TASK OBJECTIVE |
The response should consist solely of the line containing "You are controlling" and the lines after it through the end of the listing below, repeated exactly.

DATA SHOWN |

——————————

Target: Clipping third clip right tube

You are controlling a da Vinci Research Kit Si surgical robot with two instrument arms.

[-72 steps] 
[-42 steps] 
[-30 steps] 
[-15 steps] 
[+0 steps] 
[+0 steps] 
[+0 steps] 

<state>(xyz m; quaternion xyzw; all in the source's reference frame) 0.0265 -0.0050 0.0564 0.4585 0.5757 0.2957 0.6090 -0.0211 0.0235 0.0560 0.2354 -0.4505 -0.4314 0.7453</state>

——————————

EXERCISE RESULT |
You are controlling a da Vinci Research Kit Si surgical robot with two instrument arms.

[-72 steps] 
[-42 steps] 
[-30 steps] 
[-15 steps] 
[+0 steps] 
[+0 steps] 
[+0 steps] 

<state>(xyz m; quaternion xyzw; all in the source's reference frame) 0.0265 -0.0050 0.0564 0.4585 0.5757 0.2957 0.6090 -0.0211 0.0235 0.0560 0.2354 -0.4505 -0.4314 0.7453</state>

That completes the output for this exercise.